Scraping all jobs you have applied for in LinkedIn using BeautifulSoup & Python

Even though LinkedIn tries to protect itself from web scrapers there are ways to extract information using Python. In this example we will gather info about all the positions we have applied to for as long as LinkedIn allows us to see (for me it is 2 years). 

We will create an excel file with the following columns:

  • Job Title
  • URL of the job offer page
  • Company Name
  • URL of the Company page
  • Job Location
  • Time you applied for the job (... ago)

Getting HTML

First of all we need to open the page https://www.linkedin.com/jobs/tracker/applied/ and scroll down as far as LinkedIn allows. Now if we try to "Save page as HTML"  or CTRL+U we will get some mess without info.
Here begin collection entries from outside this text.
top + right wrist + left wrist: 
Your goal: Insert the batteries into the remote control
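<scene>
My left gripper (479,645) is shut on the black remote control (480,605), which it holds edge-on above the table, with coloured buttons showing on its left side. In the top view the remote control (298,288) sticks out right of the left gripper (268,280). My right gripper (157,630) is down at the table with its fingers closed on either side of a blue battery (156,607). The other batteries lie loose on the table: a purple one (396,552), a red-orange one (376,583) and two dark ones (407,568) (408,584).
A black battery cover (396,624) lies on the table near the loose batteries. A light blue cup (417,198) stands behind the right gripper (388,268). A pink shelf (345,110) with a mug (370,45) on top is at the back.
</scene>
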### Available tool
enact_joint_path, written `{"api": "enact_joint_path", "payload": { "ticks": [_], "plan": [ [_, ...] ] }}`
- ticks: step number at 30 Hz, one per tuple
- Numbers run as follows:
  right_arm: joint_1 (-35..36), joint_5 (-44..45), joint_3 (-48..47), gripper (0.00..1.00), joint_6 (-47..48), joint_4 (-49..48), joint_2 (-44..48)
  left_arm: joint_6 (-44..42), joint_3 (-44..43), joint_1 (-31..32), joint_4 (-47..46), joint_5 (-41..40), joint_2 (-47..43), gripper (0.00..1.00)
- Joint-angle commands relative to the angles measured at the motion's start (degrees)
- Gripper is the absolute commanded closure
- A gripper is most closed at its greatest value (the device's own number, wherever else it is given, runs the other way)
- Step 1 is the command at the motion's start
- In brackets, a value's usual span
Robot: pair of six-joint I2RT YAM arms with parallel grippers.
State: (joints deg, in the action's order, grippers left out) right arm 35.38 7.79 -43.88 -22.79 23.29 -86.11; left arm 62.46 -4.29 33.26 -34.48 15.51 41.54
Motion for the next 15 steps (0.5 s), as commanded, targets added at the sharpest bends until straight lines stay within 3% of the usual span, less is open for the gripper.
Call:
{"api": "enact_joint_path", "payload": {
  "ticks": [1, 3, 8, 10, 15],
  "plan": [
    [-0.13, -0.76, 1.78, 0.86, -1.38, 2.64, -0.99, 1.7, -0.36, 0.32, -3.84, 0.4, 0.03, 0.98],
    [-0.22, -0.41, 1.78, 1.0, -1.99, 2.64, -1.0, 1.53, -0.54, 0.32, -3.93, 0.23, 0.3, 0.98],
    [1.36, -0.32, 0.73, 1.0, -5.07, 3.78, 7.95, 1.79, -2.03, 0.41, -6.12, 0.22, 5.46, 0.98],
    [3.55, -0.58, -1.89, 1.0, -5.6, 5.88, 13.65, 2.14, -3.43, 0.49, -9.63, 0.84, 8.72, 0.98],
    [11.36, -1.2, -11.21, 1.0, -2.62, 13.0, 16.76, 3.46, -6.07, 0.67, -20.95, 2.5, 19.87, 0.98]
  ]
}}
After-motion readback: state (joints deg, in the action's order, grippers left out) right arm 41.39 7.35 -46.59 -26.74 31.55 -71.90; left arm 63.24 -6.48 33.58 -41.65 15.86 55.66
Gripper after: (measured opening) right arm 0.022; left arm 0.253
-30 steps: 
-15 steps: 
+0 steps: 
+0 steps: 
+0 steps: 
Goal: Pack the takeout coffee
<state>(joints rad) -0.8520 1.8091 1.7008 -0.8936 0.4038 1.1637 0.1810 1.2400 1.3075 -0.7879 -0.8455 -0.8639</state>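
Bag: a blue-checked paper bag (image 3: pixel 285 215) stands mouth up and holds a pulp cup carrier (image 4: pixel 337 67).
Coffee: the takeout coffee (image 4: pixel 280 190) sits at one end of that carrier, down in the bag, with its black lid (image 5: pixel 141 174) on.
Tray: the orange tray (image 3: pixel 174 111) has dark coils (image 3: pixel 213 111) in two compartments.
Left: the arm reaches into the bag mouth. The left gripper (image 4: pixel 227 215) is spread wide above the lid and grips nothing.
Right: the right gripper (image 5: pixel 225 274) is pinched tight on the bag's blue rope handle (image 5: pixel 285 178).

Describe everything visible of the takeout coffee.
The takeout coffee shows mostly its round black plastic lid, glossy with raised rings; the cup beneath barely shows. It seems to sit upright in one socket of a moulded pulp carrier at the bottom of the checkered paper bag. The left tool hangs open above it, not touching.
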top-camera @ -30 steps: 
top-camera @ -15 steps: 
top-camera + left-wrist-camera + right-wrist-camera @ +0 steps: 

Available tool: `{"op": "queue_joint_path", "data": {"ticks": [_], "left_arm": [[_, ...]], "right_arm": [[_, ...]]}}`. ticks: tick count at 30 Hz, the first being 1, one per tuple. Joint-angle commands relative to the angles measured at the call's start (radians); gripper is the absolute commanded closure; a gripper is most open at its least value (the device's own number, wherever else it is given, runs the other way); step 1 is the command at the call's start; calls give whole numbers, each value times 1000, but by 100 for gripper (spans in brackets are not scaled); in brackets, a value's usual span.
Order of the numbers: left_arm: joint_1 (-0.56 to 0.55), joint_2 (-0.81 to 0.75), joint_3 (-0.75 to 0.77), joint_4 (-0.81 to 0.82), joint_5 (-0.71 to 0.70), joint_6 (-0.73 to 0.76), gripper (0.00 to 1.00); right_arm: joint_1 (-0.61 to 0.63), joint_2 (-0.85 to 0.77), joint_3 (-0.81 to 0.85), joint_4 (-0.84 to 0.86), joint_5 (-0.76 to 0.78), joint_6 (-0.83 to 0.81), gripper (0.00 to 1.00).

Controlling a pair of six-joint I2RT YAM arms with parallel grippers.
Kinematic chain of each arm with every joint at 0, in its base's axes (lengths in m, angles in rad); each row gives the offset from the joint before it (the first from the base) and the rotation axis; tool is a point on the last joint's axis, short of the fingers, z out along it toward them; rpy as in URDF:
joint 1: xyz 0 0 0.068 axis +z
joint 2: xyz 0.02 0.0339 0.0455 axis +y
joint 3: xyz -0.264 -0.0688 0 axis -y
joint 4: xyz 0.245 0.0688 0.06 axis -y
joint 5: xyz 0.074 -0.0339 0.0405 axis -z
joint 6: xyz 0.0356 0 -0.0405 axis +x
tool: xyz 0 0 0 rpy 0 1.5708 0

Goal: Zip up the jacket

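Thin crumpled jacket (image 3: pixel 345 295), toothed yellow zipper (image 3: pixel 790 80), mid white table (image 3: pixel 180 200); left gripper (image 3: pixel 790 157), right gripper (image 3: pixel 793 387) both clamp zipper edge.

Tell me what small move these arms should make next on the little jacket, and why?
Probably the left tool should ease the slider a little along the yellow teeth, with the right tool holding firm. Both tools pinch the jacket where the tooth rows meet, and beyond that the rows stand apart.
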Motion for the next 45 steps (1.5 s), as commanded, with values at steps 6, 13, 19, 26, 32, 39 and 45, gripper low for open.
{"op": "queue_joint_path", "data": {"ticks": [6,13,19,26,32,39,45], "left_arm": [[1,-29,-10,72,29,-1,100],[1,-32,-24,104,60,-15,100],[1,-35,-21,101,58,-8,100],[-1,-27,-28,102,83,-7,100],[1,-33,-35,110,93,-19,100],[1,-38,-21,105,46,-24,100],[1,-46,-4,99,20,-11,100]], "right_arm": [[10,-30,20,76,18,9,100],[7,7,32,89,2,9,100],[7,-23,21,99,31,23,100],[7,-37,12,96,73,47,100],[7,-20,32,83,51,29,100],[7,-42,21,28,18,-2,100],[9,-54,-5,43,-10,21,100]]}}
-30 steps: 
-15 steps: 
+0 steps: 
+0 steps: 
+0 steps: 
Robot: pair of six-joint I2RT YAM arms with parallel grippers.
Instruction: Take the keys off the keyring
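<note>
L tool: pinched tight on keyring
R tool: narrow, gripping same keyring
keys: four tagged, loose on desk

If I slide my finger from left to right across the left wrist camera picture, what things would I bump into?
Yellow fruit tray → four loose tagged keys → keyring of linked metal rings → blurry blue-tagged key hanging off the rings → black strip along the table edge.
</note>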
For this reason we do right click -> display element code -> copy outer HTML -> paste it in a new text file.

HTML to XLSX

All we have to do now is to run the code:

from bs4 import BeautifulSoup
import pandas as pd
import numpy as np

# Path to input file
in_file = "C:/input.txt"

f = open(in_file, "r", encoding="utf8")
soup = BeautifulSoup(f.read())

JobPostings = soup.find_all('div',class_="display-flex p0 flex-wrap ember-view")
print("Postings "+str(len(JobPostings)))

job_titles, company_names, loc,app_times = [],[],[],[]
jobs, jobURLs = [],[]
companyNames, companyURLs, locs,app_time = [],[],[],[]
df = pd.DataFrame()

for JobPosting in JobPostings:
   
    job_titles = JobPosting.find_all("a", class_="jobs-job-card-content__title ember-view")
    jobs.append(job_titles[0].string)
    jobURLs.append('https://linkedin.com'+job_titles[0]['href'])
    
    company_names= JobPosting.find("a", class_="t-black jobs-job-card-content__company-name t-14 t-normal ember-view")
    if company_names!=None:
        companyNames.append(company_names.string)
        companyURLs.append('https://linkedin.com'+company_names['href'])
    else:
        companyNames.append("NA")
        companyURLs.append("NA")
        
        
    loc=JobPosting.find('span', class_="t-12 t-black--light")
    if loc!=None:
        locs.append(loc.string)
    else:
        locs.append("NA")
    
    app_time=JobPosting.find('span', class_=["t-bold t-black t-black--light","jobs-job-card-content__bullet"])
    text=""
    for i in app_time:
            text = text +" "+ i.string
    app_times.append(text)
    
print(len(app_times))    
df['Job Title'] = np.array(jobs)
df['Job URL'] = np.array(jobURLs)
df['Company Name'] = np.array(companyNames)
df['Company URL'] = np.array(companyURLs)
df['Locations'] = np.array(locs)
df['AppTime'] = np.array(app_times)

print(df)

# Where to put excel file
df.to_excel("C:/output.xlsx")